* Exercise goal *
Will you give the material below again, every line exactly as it is?

__________

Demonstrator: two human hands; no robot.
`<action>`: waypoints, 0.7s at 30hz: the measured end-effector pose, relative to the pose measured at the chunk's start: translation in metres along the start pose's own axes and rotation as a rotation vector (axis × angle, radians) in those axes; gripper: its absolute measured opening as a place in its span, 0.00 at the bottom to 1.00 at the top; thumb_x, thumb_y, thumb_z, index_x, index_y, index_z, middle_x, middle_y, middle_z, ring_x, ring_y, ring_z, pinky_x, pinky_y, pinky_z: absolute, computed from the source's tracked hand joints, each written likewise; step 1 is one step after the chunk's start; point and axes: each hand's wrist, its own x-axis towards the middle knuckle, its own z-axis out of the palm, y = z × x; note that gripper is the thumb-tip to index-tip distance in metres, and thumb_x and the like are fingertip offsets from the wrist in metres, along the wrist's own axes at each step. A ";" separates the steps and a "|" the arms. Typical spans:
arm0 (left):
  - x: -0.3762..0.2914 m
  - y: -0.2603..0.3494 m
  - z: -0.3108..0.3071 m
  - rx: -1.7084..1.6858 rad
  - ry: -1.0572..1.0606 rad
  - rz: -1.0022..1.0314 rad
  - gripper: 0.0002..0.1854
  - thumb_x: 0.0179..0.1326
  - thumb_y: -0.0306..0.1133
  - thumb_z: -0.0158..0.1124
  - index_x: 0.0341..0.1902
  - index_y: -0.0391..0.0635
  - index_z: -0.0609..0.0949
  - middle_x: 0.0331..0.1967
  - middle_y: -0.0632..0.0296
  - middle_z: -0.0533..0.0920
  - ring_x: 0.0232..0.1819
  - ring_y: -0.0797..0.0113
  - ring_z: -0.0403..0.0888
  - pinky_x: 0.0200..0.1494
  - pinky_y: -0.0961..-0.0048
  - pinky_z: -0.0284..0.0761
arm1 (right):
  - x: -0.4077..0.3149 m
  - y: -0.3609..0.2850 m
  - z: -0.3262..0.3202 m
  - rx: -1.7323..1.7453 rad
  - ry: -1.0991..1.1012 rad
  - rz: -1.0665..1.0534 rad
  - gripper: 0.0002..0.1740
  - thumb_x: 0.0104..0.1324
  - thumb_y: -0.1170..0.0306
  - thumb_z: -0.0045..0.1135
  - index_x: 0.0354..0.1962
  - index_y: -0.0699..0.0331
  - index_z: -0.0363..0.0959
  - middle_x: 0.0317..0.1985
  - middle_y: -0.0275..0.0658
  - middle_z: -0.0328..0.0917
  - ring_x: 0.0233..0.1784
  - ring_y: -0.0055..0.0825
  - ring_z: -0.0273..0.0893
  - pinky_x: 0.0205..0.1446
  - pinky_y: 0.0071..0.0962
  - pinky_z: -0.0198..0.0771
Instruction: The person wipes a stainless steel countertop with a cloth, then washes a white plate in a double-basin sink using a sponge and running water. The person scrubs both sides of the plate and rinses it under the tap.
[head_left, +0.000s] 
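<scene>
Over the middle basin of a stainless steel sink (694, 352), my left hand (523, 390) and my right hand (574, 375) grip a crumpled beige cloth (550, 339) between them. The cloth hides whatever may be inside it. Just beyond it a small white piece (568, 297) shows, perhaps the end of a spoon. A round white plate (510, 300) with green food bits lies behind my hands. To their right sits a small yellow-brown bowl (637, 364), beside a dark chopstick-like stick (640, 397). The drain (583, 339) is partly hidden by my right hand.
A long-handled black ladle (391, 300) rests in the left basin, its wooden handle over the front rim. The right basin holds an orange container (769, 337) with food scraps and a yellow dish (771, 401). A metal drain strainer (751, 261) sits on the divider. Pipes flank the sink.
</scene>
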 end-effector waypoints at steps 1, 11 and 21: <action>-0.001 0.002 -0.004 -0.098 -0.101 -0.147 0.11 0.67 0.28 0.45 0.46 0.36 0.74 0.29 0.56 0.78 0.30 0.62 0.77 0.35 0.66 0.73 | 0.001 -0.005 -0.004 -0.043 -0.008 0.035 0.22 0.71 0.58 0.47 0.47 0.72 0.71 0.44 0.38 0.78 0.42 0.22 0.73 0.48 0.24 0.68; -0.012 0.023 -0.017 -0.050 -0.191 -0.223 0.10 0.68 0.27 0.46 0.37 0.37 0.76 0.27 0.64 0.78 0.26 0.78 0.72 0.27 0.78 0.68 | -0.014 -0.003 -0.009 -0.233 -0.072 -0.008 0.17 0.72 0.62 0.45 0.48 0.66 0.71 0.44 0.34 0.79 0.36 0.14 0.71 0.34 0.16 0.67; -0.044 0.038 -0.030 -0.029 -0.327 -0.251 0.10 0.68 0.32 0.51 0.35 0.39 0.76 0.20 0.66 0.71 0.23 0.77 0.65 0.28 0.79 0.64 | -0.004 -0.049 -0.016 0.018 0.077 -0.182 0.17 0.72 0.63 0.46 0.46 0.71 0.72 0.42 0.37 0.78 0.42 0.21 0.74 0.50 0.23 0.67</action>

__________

* Solution for this exercise *
Demonstrator: two human hands; no robot.
`<action>`: waypoints, 0.7s at 30hz: the measured end-effector pose, relative to the pose measured at the chunk's start: translation in metres along the start pose's own axes and rotation as a rotation vector (axis × angle, radians) in those axes; gripper: its absolute measured opening as a place in its span, 0.00 at the bottom to 1.00 at the top; thumb_x, thumb_y, thumb_z, index_x, index_y, index_z, middle_x, middle_y, middle_z, ring_x, ring_y, ring_z, pinky_x, pinky_y, pinky_z: absolute, computed from the source's tracked hand joints, each written likewise; step 1 is one step after the chunk's start; point and axes: each hand's wrist, its own x-axis towards the middle knuckle, its own z-axis out of the palm, y = z × x; note that gripper is the thumb-tip to index-tip distance in metres, and thumb_x and the like are fingertip offsets from the wrist in metres, along the wrist's own axes at each step. A ";" separates the steps and a "|" the arms. Typical spans:
arm0 (left):
  - x: -0.3762..0.2914 m
  - y: -0.2603..0.3494 m
  - z: -0.3108..0.3071 m
  - rx: -1.7084..1.6858 rad
  - ry: -1.0572..1.0606 rad
  - rz: -1.0022..1.0314 rad
  - gripper: 0.0002..0.1854
  - thumb_x: 0.0179..0.1326
  - thumb_y: -0.0306..0.1133
  - thumb_z: -0.0158..0.1124
  - index_x: 0.0341..0.1902
  - index_y: -0.0391..0.0635
  - index_z: -0.0609..0.0949
  - middle_x: 0.0331..0.1967
  - middle_y: -0.0632..0.0296
  - middle_z: -0.0533..0.0920
  - ring_x: 0.0232..0.1819
  - ring_y: -0.0797..0.0113
  - ring_z: -0.0403..0.0888
  - pinky_x: 0.0200..0.1494
  - pinky_y: -0.0961..-0.0048
  - pinky_z: -0.0284..0.0761
arm1 (right):
  - x: -0.4077..0.3149 m
  - y: -0.3609..0.2850 m
  - z: -0.3262..0.3202 m
  - rx: -1.7323..1.7453 rad
  - ry: -1.0991..1.1012 rad
  - rz: -1.0665..1.0534 rad
  - gripper: 0.0002..0.1740
  - thumb_x: 0.0104..0.1324
  - thumb_y: -0.1170..0.0306
  - thumb_z: -0.0045..0.1135
  - index_x: 0.0354..0.1962
  - index_y: -0.0699..0.0331
  - index_z: -0.0363..0.0959
  - middle_x: 0.0317..0.1985
  - middle_y: -0.0275..0.0658
  - middle_z: -0.0328..0.0917
  - ring_x: 0.0233..0.1784
  - ring_y: -0.0055..0.0825
  - ring_z: -0.0273..0.0893
  - pinky_x: 0.0205..0.1446
  - pinky_y: 0.0071..0.0962
  - pinky_z: -0.0198..0.0771
Instruction: The person wipes a stainless steel countertop with a cloth, then washes a white plate in a double-basin sink using a sponge and running water. The person scrubs both sides of the plate and rinses it under the tap.
[head_left, +0.000s] 
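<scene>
Over the middle basin of a stainless steel sink (694, 352), my left hand (523, 390) and my right hand (574, 375) grip a crumpled beige cloth (550, 339) between them. The cloth hides whatever may be inside it. Just beyond it a small white piece (568, 297) shows, perhaps the end of a spoon. A round white plate (510, 300) with green food bits lies behind my hands. To their right sits a small yellow-brown bowl (637, 364), beside a dark chopstick-like stick (640, 397). The drain (583, 339) is partly hidden by my right hand.
A long-handled black ladle (391, 300) rests in the left basin, its wooden handle over the front rim. The right basin holds an orange container (769, 337) with food scraps and a yellow dish (771, 401). A metal drain strainer (751, 261) sits on the divider. Pipes flank the sink.
</scene>
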 end-effector waypoints at steps 1, 11 and 21: <action>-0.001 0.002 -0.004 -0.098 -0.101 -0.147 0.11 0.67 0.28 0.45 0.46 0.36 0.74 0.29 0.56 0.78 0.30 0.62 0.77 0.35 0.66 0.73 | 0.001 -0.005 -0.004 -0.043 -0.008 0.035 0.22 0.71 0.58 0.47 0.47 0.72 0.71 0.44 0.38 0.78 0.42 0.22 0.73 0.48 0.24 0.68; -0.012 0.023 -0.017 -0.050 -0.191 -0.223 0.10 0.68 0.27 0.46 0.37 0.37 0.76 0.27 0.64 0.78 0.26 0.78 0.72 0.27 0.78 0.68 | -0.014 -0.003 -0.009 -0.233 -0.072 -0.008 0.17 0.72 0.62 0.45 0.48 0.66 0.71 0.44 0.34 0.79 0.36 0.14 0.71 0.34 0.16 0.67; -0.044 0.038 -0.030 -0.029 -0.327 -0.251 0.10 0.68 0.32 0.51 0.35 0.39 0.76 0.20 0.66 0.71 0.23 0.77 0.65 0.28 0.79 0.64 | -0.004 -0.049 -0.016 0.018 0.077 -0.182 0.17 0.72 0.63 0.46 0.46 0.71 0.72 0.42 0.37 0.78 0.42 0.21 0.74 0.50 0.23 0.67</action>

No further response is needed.